Construction jobs that transition into permanent operational roles. Multi-generational careers, not short-term contracts.
No imported gas. No foreign investors. No consumer levies. State-owned, state-operated, serving British citizens for generations.
When hydrogen is burned or used in a fuel cell, the only by-product is water. That water evaporates, forms clouds, falls as rain, and flows back to the sea. Nothing consumed. Nothing wasted. Zero pollution. The only energy system that gives everything back to nature exactly as it found it.
Government funds Site 1. Revenue begins immediately. Each new site adds revenue to the pot. Government co-funding tapers as the fleet grows — until the programme sustains itself entirely.
Prove the concept. Build it. Demonstrate it works. Revenue starts flowing from hydrogen, electricity, water, and industrial outputs.
Site 1’s revenue contributes to Site 2 but doesn’t fully cover it. Government bridges the gap. The Fleet Effect kicks in — each build gets faster and cheaper.
Combined revenue from operational sites progressively covers more of each new build. Government co-funding shrinks with every site. The programme becomes self-sustaining.
Complete energy independence. Zero fossil fuel imports. £50 billion per year no longer leaving Britain. A self-sustaining sovereign wealth engine.
Compare that to the current plan: spend £48B on Hinkley for electricity alone, then another £48B on Sizewell for more electricity alone, and still be importing gas and oil in 2050.
Britain is shutting down North Sea oil and gas. Thousands of skilled workers are being made redundant. The government’s answer? A redundancy package and a retraining leaflet. CFF’s answer? Permanent, skilled careers for 200 years.

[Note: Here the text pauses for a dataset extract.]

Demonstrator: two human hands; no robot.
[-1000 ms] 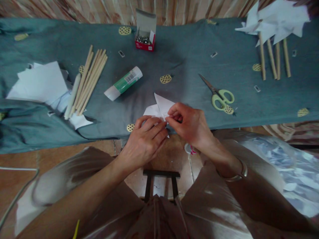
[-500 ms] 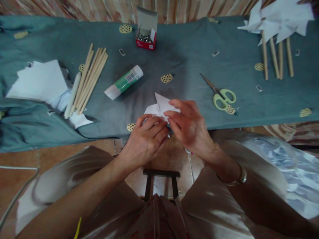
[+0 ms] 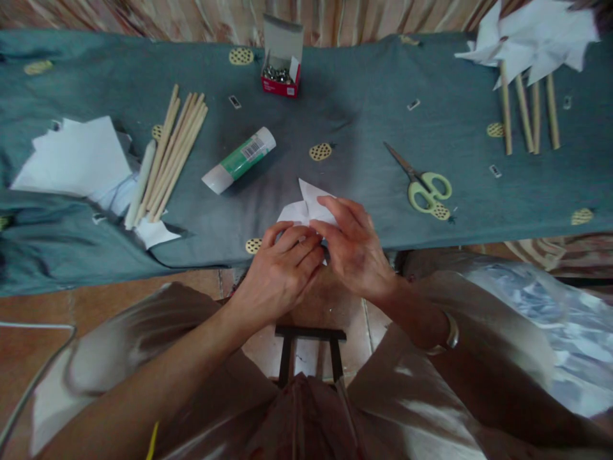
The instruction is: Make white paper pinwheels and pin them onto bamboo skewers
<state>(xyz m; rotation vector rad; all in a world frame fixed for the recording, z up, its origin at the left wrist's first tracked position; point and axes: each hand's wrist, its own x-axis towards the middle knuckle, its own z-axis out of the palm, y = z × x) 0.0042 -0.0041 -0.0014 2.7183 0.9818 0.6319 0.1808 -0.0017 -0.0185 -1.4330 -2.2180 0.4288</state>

Harbour Energy cut 250 jobs. Nexos cutting jobs. Grangemouth refinery closing — thousands more gone. Decommissioning creates temporary demolition work, not permanent careers. These are skilled people being abandoned.
CFF needs exactly the skills North Sea workers already have. The transfer is almost 1:1. This isn’t retraining people to do something completely different — it’s redirecting decades of hard-won expertise into the clean energy successor.
Aberdeen’s engineering talent didn’t appear overnight. It took decades to build. Don’t waste it. Redirect it.
The government is about to spend £44 billion taking things apart. For £15 billion — a third of that — you could build one CFF site that produces clean energy for 200 years and employs ~18,000 people permanently.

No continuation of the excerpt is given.